Le gouvernement semble avoir mis cette question à son agenda politique puisque, le 2 février 2016, le ministère de l’Éducation a publié un vademecum "Agir pour une mixité sociale et scolaire dans les collèges" à l’attention des collectivités territoriales. La première grande journée nationale de la mixité scolaire, qui se déroulait le 3 février 2016, a été l’occasion de dévoiler les modalités de mise en œuvre d’une expérimentation annoncée en novembre 2015. 20 départements, 10 de droite et 10 de gauche, ont accepté de tester de nouvelles règles d’affectation dans certains de leurs collèges (une soixantaine de collèges seraient concernés). Différentes modalités seront testées puis évaluées : certains départements vont redessiner leurs secteurs afin de mélanger davantage les milieux sociaux, d’autres vont offrir aux parents la possibilité de choisir entre plusieurs collèges, d’autres collèges seront rendus plus attractif par une offre pédagogique étoffée notamment.

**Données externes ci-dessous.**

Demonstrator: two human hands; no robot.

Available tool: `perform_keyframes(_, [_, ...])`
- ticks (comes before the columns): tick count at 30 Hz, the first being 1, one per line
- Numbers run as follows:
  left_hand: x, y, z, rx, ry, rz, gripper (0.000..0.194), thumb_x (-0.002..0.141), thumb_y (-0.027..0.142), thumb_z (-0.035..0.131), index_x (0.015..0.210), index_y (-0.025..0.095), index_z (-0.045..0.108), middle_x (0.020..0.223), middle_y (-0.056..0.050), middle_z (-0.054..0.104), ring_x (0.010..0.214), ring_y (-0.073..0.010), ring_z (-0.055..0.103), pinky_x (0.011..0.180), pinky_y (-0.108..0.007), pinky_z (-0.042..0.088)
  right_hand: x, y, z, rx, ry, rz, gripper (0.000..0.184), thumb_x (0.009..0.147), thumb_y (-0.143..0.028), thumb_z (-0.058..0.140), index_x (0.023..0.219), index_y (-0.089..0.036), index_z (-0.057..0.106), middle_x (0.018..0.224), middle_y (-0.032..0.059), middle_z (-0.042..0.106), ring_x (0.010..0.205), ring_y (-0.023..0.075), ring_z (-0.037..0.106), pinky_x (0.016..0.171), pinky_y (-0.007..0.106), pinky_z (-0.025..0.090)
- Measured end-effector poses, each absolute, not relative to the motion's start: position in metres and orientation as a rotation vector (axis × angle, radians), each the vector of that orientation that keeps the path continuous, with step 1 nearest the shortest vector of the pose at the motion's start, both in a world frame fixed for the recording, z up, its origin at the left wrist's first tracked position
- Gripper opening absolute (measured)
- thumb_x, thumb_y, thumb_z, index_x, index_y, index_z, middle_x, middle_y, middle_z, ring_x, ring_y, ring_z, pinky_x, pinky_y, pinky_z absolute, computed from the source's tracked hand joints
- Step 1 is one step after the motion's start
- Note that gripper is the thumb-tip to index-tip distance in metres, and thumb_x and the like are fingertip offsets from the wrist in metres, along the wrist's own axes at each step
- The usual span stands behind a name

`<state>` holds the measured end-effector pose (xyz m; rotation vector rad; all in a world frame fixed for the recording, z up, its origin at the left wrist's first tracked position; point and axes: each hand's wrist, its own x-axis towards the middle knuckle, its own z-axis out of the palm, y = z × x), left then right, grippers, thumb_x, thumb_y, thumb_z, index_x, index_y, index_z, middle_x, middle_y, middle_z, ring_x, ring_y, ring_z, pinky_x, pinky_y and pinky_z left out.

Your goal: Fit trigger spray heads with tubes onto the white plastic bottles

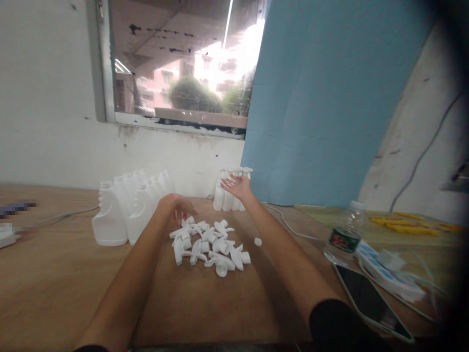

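Observation:
My left hand [178, 207] hovers just behind a heap of white trigger spray heads [208, 247], fingers bent downward and apart, with nothing visible in it. To its left stand two rows of white plastic bottles [110, 215] without heads. My right hand [236, 186] reaches to the back of the table, palm turned up and fingers spread. It is in front of a group of white spray bottles [220, 198], some with spray heads on top. Whether it touches them I cannot tell. A small white cap [258, 241] lies beside my right forearm.
At the right are a clear water bottle [344, 237], a phone [373, 298] and a white power strip [390, 276] with cables. Yellow items [406, 225] lie farther back. A white cable [289, 225] crosses the table. A wall with a window and a blue curtain [311, 98] rises behind.

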<state>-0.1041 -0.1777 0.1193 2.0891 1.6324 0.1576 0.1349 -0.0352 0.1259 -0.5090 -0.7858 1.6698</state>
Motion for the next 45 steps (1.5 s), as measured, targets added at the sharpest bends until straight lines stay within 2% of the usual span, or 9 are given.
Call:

Face à un système scolaire qui échoue à résorber l’impact des inégalités socio-économiques et l’incidence de l’origine géographique sur les résultats scolaires, l’Institut Montaigne salue cette démarche d’expérimentation – et l’évaluation scientifique qui l’accompagne – mais plaide également pour agir dès l’école primaire. Le primaire est à la source des difficultés qui affectent le système éducatif français.Dans notre rapport, Dix ans de politiques de diversité : quel bilan ?, nous rappelions les chiffres du Haut conseil à l’Éducation  : seulement 3 % des enfants d’enseignants et 7 % des enfants de cadre redoublent leur CP, contre 25 % des enfants d’ouvriers, et 41 % des enfants d’inactifs. Les travaux menés par l’économiste James Heckman, prix Nobel d'Économie en 2000, ont prouvé que toute ambition pour l’égalité des chances impose d’agir le plus tôt possible : 1€ consacré à un très jeune enfant permet d’économiser jusqu’à 8€ plus tard, dans les domaines de la santé, de l’éducation, de la sécurité, de la justice ou des services sociaux.